We’ll call this my dumped out bucket list. There are a lot of things in life that I want to do, should do, am determined to do ..but lets be real here, I am not going to do half of them I’m sure. Time and money just aren’t working in my favor here. If I have time I don’t have money and of course if I have money I don’t have the time. Yay vicious cycle! 

So here’s a list of things I should do and want to do but probably never will.

Start a photography business –I really want to do this but I just don’t have the time to research and truly learn all the fundamentals. I’m good at picking up a camera and taking a great picture. But I feel like there’s more to it than that. IDK, maybe one day I’ll do it. { -_- }

Visit all 50 states — ok I would absolutely love to do this just to see the variety of life and scenery in this country. But who has the time for that? NO ONE! Let alone the money. Pshh …I wish!

Visit all the Military Memorial sites in the USA {ex: Gettysburg, Pearl Harbor} –Oh my how I would love to do this and truly see the history in the soil of this glorious country. But I just do not have the money for it, or time. I’m sure I’ll see a couple of them but unfortunately not all of them. 

Seriously deep clean my house –Ain’t nobody got time for that …

Learn to crochet a blanket –I am just way to impatient. I want something I can do and be done with quickly. On that note …

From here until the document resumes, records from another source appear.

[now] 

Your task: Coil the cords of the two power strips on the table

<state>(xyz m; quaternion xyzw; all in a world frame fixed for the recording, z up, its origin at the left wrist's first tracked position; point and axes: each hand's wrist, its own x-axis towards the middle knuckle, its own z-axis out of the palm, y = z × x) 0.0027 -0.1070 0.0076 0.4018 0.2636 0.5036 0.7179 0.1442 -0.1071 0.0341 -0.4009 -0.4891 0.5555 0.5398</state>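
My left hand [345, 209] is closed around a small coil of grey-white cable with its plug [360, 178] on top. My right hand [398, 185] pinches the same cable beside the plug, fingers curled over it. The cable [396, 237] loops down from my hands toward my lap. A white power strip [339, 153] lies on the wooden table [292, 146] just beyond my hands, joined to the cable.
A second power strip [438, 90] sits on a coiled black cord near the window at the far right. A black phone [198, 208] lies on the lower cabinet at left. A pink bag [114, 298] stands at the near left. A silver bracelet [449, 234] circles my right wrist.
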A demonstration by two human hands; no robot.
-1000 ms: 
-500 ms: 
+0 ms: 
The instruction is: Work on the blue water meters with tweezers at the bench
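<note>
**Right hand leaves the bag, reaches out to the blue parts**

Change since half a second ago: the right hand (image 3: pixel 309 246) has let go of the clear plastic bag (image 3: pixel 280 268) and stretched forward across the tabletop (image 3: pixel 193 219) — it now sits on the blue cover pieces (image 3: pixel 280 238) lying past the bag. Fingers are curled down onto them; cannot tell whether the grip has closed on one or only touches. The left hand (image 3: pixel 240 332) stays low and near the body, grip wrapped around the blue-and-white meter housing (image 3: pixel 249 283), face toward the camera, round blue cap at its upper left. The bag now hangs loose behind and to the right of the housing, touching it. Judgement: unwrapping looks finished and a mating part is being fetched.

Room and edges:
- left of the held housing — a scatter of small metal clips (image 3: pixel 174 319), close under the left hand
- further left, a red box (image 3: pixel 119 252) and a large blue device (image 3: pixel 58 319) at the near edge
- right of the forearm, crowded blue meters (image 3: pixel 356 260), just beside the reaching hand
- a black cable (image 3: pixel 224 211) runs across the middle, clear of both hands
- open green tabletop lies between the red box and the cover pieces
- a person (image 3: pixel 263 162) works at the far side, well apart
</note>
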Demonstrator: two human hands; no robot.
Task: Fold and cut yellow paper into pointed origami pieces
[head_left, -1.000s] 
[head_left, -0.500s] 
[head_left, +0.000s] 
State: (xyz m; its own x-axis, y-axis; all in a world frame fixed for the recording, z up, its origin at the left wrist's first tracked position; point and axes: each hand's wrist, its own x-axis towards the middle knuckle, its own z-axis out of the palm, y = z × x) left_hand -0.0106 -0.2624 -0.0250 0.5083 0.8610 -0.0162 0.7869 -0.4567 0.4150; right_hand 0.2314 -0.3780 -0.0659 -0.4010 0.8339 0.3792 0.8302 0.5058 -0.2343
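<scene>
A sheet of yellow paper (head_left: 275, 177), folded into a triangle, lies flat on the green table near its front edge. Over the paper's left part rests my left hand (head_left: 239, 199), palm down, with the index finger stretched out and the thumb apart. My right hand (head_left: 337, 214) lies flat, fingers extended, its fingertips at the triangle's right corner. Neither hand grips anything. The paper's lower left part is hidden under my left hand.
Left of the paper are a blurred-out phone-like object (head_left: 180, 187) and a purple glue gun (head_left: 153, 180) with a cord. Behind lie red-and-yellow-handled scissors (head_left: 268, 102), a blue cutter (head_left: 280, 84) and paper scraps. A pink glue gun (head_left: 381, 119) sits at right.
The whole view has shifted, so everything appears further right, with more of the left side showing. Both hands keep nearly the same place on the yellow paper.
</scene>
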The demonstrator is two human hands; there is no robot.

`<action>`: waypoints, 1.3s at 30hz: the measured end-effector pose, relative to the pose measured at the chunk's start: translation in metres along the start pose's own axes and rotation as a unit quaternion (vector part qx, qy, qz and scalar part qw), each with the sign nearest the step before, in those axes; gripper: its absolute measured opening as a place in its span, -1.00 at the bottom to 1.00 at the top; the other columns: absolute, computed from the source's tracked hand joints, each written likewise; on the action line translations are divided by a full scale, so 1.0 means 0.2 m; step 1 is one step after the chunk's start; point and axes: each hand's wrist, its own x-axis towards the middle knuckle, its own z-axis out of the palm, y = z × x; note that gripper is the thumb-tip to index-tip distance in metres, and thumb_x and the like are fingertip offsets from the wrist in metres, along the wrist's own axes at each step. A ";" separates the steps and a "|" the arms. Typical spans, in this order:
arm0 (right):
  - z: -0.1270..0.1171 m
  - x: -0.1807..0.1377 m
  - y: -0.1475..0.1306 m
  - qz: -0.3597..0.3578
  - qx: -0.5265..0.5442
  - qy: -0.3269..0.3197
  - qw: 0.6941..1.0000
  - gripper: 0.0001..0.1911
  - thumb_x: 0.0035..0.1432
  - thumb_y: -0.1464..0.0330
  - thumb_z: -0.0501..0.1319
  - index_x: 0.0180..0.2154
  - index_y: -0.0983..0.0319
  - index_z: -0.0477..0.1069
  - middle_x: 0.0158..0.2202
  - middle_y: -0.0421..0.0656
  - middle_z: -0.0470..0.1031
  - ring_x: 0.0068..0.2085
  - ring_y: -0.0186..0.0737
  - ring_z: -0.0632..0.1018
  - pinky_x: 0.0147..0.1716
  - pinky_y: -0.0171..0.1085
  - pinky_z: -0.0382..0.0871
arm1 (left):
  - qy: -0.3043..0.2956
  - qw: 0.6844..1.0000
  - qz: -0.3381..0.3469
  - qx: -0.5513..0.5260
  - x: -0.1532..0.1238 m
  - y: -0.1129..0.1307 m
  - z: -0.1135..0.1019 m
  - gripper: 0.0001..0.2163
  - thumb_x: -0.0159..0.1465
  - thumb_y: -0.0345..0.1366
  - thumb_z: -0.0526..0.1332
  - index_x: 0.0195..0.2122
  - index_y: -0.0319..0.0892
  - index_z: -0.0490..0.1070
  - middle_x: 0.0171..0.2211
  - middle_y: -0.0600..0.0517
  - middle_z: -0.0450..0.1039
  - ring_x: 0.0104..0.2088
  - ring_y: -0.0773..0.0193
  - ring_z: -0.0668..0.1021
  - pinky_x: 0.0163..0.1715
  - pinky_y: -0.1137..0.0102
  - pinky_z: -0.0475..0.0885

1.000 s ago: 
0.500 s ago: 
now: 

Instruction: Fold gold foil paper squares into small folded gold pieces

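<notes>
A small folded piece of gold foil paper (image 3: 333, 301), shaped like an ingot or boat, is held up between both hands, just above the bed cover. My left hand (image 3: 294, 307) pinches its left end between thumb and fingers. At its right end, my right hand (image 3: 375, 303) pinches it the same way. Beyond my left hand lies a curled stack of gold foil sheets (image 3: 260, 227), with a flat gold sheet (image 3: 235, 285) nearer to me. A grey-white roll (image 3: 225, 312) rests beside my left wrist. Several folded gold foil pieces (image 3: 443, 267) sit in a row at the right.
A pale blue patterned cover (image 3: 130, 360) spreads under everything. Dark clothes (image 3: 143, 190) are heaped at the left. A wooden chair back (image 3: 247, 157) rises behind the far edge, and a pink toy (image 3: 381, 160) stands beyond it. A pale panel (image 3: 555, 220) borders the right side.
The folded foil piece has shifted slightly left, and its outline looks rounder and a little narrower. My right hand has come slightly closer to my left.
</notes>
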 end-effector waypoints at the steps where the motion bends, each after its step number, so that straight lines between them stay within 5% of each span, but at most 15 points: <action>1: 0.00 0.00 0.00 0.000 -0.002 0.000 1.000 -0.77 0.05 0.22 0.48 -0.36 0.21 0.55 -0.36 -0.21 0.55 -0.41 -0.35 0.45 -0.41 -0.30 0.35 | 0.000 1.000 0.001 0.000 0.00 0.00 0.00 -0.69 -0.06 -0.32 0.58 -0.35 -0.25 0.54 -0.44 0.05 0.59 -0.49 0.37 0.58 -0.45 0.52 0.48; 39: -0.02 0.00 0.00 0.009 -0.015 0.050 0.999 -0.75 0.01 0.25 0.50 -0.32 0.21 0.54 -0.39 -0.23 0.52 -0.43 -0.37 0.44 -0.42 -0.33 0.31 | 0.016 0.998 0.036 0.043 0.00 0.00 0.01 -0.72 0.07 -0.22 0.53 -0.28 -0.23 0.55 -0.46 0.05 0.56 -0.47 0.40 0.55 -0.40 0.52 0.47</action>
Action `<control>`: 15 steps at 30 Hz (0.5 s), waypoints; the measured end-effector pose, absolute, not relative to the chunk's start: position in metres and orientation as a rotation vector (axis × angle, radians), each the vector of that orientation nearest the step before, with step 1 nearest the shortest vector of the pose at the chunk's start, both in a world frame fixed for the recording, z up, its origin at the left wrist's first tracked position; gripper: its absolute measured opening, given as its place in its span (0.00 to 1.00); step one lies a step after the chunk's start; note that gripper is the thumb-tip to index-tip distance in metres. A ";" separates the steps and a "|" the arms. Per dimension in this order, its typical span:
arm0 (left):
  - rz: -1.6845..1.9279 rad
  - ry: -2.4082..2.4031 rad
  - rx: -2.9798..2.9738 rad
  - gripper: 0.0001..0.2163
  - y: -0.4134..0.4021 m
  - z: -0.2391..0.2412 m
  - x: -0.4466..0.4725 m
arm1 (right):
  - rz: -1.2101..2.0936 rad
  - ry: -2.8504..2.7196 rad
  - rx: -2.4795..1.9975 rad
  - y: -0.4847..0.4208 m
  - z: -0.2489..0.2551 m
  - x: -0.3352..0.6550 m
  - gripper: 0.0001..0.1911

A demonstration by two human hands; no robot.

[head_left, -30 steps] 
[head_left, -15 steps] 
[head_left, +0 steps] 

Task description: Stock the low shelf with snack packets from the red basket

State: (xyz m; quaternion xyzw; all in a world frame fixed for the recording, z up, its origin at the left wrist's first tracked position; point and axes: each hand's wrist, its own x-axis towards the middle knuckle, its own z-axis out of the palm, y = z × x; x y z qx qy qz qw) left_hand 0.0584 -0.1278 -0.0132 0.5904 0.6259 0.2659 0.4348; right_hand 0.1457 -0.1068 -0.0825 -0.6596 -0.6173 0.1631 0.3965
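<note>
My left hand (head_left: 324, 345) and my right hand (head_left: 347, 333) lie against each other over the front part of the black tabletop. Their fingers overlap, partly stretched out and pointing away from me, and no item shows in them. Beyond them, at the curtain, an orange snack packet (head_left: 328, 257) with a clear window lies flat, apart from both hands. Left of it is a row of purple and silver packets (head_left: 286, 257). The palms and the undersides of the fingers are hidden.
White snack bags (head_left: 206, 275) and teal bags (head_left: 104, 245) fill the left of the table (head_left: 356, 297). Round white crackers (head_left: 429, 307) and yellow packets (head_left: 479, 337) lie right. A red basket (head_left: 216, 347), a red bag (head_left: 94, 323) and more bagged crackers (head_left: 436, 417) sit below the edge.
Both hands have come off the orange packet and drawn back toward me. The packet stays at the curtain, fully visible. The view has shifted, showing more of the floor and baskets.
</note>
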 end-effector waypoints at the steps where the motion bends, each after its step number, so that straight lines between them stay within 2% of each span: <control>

Stop being in such a rush –I want everything to happen NOW. That’s how I got into this being an adult mess. If I would have chilled out I wouldn’t have rushed into being an adult so quick. This shit is crazy. No one told me being an adult would suck most days ..oh wait …yes they did -_-

Learn another language –I tried sign language and that didn’t go well. Idk what my deal is. I just cant focus and I can’t memorize things for the life of me. 

Oh man, the more I write, the more I want to kick myself in my own ass. haha I think it is time to seriously write a bucket list and make sure that no matter what, I go through with everything. We only get one life. It is up to us to make the most of it and truly live.